I was sixteen when she got the call that my Dad had died. I could still see her in my mind's eye half-sitting, half-laying on the kitchen floor crying with the phone clutched in her hand like if she squeezed hard enough she could stop the news. The kids were in the other room watching a movie, and I was the only one who saw her break down. And years later there I was, being the one to cause her more pain. Part of me wished right then that the cab had killed me.

"I'm all right, Mom," I whispered.

"No, Gale. You're not all right. You haven't been for a very long time, and I don't know how to help you. My God, I don't think I can," she cried, sounding even worse than before. I'd never heard her sound so hopeless before. Not even when Dad died.

"I want to come back. I need to figure this out," I said with as much fake optimism as I could cram into my voice. "I can leave now and be home by tonight."

"Don't come home."

"What?" My heart sank in my chest, and I prayed that I hadn't heard that right. I must have missed part of it. Don't come home without picking up a gallon of milk. Don't come home and forget your laundry. I'd heard that kind of thing before. There absolutely had to be more to this. My Mom would never tell me not to come home.

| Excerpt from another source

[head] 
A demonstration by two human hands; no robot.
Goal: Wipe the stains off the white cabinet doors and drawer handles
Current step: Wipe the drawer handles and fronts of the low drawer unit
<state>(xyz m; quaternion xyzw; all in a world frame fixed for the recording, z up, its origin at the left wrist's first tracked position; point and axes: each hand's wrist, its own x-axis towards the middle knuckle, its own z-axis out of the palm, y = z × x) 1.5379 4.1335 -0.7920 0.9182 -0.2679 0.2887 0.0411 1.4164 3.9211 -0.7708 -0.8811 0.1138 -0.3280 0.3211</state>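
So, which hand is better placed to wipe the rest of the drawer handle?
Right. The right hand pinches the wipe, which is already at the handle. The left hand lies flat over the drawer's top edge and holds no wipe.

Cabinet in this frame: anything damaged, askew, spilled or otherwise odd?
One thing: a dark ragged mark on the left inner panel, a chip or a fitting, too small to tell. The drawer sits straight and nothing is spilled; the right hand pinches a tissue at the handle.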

"Lord Jesus, help me. Don't come home, Gale," she told me between ragged breaths.

"But, Mom, what else can I do?" I begged. The tears that had threatened to fall for the last few minute streamed unchecked down my face. "I don't have any place to go."

"Your Uncle Haymitch says you can stay with him if you get help," she answered with an audible gulp. "He can help you in ways that I can't right now. Could you give it a chance?"

Anger. Resentment. Bitterness. Self-hatred. Emotions raged through me so hard that I thought I was going to throw up whatever remaining hospital oatmeal still sat in my gut. I hung up the phone without answering and let it drop to the dirty floor mat at my feet. My fists pounded into the steering wheel until they bled. I swore and yelled until my throat was raw. I couldn't go home. My own mother didn't even want the monster that I had become. What else was there for me to do?

When I was done, I wiped my face on the sleeve of my sweatshirt and stared into the rearview mirror at my own reflection. My face had changed so much since that night at the Hob that I could barely believe it was me. I looked exactly like what Haymitch had called me back at the hospital: a bum. I was a stinking drunk lowlife with dirty hair and a patchy beard that didn't do much to cover my gaunt, haggard face. But what really hit me was my eyes. Just like his had been, mine were dead.

I had a choice to make: I could get help or I could die.